> _TASK PROMPT_
Work out how many lines in the data that follows contain "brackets". Write nothing but the number.
== DATA SECTION
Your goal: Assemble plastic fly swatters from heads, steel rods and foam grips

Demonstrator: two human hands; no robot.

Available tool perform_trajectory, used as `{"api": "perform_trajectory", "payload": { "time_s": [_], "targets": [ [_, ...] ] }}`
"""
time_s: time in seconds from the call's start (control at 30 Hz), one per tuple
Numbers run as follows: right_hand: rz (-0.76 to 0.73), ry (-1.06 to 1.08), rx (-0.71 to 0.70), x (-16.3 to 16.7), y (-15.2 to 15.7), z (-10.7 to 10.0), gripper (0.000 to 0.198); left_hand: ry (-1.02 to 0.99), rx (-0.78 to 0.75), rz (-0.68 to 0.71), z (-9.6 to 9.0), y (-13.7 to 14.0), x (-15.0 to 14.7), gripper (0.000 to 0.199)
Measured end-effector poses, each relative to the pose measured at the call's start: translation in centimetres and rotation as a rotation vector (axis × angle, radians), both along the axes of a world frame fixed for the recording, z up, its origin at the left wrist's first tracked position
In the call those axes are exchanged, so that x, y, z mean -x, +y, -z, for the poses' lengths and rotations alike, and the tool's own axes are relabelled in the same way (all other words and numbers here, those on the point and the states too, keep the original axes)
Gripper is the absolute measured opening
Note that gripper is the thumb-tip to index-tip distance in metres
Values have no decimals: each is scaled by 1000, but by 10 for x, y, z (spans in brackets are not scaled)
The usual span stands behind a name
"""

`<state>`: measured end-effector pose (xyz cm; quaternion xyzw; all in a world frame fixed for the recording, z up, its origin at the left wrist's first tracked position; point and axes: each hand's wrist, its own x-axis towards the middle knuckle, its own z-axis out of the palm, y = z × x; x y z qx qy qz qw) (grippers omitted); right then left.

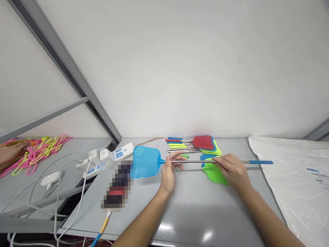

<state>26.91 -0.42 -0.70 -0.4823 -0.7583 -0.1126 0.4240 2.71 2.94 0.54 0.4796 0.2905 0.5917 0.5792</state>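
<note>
A blue fly swatter (146, 162) with a long metal rod and blue grip is held level above the table. My left hand (170, 170) pinches its rod just beside the blue head, the other fingers spread. Farther right, my right hand (232, 168) has its fingers closed on the same rod, short of the blue grip. Under and behind the rod lies a green fly swatter (215, 173), partly hidden by my right hand. Beyond it is a pile of fly swatters, with a red fly swatter (204, 143) on top and blue and yellow ones beneath.
White power strips (122, 151) with chargers and cables lie at the left. A pixelated dark object (116, 190) rests near them, a cable at its lower end. A white plastic bag (298, 176) covers the right side. Another person's hand (9, 154) touches pink and yellow cords (44, 151) far left.
</note>
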Motion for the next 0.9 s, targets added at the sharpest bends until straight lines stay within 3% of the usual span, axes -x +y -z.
{"api": "perform_trajectory", "payload": {
  "time_s": [0.27, 0.53, 0.9],
  "targets": [
    [-26, -21, -21, -3, 2, 3, 22, -256, 90, -236, -3, 6, 8, 46],
    [33, 6, -12, 8, -3, -1, 20, -190, 69, -174, 1, 2, 1, 50],
    [2, -30, 5, 19, -4, 2, 19, -74, 39, -187, 1, 5, 7, 49]
  ]
}}
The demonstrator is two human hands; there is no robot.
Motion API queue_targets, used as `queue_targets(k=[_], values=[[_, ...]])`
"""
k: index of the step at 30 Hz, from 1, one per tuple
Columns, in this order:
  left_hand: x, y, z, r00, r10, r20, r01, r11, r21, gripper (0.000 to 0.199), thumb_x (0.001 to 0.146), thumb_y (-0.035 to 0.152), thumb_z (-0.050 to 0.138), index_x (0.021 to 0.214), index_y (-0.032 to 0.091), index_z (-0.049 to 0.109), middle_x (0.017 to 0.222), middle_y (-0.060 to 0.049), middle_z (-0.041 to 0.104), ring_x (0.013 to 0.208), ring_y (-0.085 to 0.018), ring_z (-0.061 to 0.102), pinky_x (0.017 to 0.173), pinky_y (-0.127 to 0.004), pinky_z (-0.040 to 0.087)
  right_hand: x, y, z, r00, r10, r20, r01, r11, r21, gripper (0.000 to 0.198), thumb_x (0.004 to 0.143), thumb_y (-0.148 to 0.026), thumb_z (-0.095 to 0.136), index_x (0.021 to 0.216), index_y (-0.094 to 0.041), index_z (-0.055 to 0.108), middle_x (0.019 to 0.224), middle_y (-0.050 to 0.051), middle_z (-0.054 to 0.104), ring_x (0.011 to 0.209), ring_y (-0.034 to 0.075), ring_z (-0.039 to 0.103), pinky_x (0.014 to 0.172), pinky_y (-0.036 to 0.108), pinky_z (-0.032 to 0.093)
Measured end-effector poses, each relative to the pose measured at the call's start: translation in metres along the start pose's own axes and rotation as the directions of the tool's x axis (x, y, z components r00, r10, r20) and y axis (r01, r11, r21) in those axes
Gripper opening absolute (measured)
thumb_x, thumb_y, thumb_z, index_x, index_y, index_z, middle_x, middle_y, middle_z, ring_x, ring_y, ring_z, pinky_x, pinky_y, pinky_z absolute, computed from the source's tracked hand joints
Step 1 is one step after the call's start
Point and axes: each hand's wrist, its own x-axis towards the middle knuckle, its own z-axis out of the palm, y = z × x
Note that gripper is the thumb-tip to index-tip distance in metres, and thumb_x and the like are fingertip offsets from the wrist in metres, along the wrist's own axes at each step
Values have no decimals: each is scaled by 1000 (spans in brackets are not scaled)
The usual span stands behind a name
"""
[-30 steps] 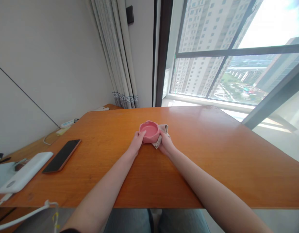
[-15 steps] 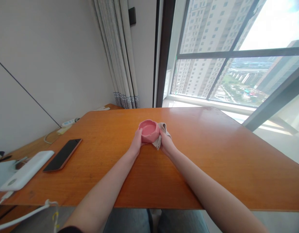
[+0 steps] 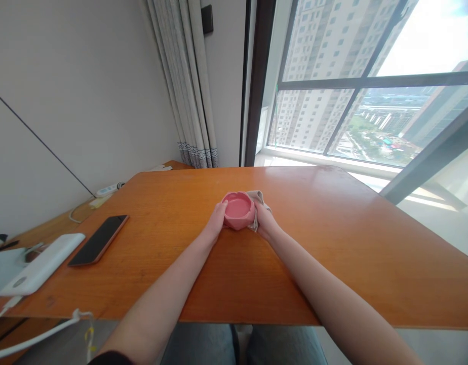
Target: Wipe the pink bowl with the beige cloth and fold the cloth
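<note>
A pink ashtray (image 3: 238, 209) with notches in its rim is between my two hands, low over the middle of the table. My left hand (image 3: 218, 218) grips its left side, the thumb lying at the rim. On the other side my right hand (image 3: 265, 220) holds a beige cloth (image 3: 256, 195) against the ashtray's right wall. Part of the cloth sticks up behind the fingers and part hangs below. The fingertips of both hands are hidden behind the ashtray and cloth.
The wooden table (image 3: 333, 253) spreads out around my hands. On its left lie a black-faced phone (image 3: 99, 241) and a white power bank (image 3: 42, 266) with a cable. A power strip (image 3: 108, 190) rests by the wall. Beyond the table are a curtain (image 3: 188, 86) and a large window (image 3: 317, 119).
The ashtray has shifted slightly right and toward me, and its tilt has changed. My right hand and the cloth have moved a little around its right side.
</note>
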Motion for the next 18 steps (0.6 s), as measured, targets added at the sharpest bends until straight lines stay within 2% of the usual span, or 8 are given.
queue_targets(k=[2,4,8,12,15,18], values=[[-1,-1,2,999,-23,-46,23,1000,9,49,81,57,48,114,21,53,103,-7,63,87,-19,61,67,-28,50,0,3,2,999,-44,-4,44,999,6,30,71,-43,65,91,-21,61,82,0,70,79,15,68,68,25,56],[-4,0,5,996,-55,-69,58,998,35,50,80,56,52,119,24,47,113,-8,60,89,-19,60,65,-27,50,1,5,2,996,-91,-16,91,996,15,30,72,-44,64,92,-22,61,86,1,70,85,15,67,71,24,56],[-11,3,12,993,-114,11,114,993,38,60,70,49,68,120,29,43,126,-8,54,95,-20,60,67,-27,51,4,-1,-2,989,-138,-49,137,990,-17,28,69,-43,66,84,-19,63,81,2,70,79,15,67,66,22,54],[-14,6,11,971,-197,134,203,979,-32,56,74,64,56,114,27,43,112,-8,60,86,-18,63,71,-32,53,9,-10,-9,978,-194,-71,188,979,-80,30,63,-43,71,75,-17,62,67,-1,67,67,13,63,58,19,50],[-13,7,8,965,-232,124,238,971,-39,51,75,60,56,111,26,44,101,-5,61,80,-16,63,68,-34,55,12,-11,-11,986,-161,-48,154,981,-118,32,61,-43,73,77,-16,63,68,-1,67,66,13,63,57,21,50],[-12,8,7,962,-256,99,264,961,-81,43,77,53,56,110,26,49,102,-5,61,82,-17,62,66,-34,55,12,-7,-12,985,-158,-62,145,974,-177,32,65,-42,72,81,-16,65,76,2,70,72,16,65,59,21,52]])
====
> _SOLUTION_
2